Exercise objective =>
Where the word "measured" appears in a line below, copy the whole line.

Supplied material =>
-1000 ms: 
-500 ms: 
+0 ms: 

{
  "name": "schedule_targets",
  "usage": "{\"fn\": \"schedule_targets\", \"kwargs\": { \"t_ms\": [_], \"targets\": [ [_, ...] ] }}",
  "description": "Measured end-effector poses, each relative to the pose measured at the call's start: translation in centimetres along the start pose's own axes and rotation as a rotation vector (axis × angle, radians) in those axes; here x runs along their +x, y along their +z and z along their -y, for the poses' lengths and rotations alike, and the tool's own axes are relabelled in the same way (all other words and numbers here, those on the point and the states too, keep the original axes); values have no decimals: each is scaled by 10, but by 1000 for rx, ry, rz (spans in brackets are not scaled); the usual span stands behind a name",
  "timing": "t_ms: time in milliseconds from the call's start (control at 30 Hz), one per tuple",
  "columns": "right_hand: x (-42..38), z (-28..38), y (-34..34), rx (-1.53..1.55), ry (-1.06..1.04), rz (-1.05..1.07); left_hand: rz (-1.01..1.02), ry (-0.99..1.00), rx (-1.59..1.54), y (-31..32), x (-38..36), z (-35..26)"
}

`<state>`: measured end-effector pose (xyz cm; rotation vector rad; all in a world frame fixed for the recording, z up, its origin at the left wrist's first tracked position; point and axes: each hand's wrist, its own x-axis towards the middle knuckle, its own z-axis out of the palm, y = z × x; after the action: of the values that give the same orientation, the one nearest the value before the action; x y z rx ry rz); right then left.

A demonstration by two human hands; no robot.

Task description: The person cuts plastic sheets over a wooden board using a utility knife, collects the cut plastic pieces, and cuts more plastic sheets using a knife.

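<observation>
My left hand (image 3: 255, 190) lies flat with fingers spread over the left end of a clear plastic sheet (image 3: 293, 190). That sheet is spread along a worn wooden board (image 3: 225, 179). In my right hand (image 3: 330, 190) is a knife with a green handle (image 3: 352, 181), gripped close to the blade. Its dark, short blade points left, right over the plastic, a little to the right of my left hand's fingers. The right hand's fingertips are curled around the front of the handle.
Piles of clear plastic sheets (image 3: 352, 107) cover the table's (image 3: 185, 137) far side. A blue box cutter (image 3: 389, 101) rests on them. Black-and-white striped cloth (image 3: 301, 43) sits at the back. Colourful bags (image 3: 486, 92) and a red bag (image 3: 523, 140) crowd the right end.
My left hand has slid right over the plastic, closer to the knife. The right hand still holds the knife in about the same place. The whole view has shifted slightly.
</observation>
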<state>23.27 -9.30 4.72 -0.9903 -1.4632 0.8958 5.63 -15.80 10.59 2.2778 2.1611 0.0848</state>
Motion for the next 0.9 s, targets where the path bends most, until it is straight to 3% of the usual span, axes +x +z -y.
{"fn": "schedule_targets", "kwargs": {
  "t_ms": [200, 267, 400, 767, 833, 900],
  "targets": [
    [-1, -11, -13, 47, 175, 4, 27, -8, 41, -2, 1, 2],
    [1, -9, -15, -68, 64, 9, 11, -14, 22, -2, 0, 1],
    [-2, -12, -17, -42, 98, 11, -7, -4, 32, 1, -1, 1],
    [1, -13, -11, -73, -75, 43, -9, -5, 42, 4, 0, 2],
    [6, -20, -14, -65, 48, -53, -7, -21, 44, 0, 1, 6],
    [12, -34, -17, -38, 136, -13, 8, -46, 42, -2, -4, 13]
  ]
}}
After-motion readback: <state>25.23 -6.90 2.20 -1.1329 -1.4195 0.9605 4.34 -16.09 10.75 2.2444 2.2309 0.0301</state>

Answer section =>
  "description": "Measured end-effector poses, each relative to the pose measured at the call's start: translation in centimetres along the start pose's own axes and rotation as a rotation vector (axis × angle, radians) in those axes; here x runs along their +x, y along their +z and z along their -y, for the poses' lengths and rotations alike, and the tool's own axes are relabelled in the same way (all other words and numbers here, those on the point and the states too, keep the original axes); values have no decimals: each is scaled by 10, but by 1000 for rx, ry, rz (spans in brackets are not scaled); the usual span stands behind a name",
`<state>`: measured end-effector pose (xyz cm; rotation vector rad; all in a world frame fixed for the recording, z up, its origin at the left wrist's first tracked position; point and axes: each hand's wrist, its own x-axis towards the middle knuckle, its own z-axis out of the palm, y = z × x; after the action: of the values that give the same orientation, the one nearest the value before the action; x y z rx ry rz); right then left.

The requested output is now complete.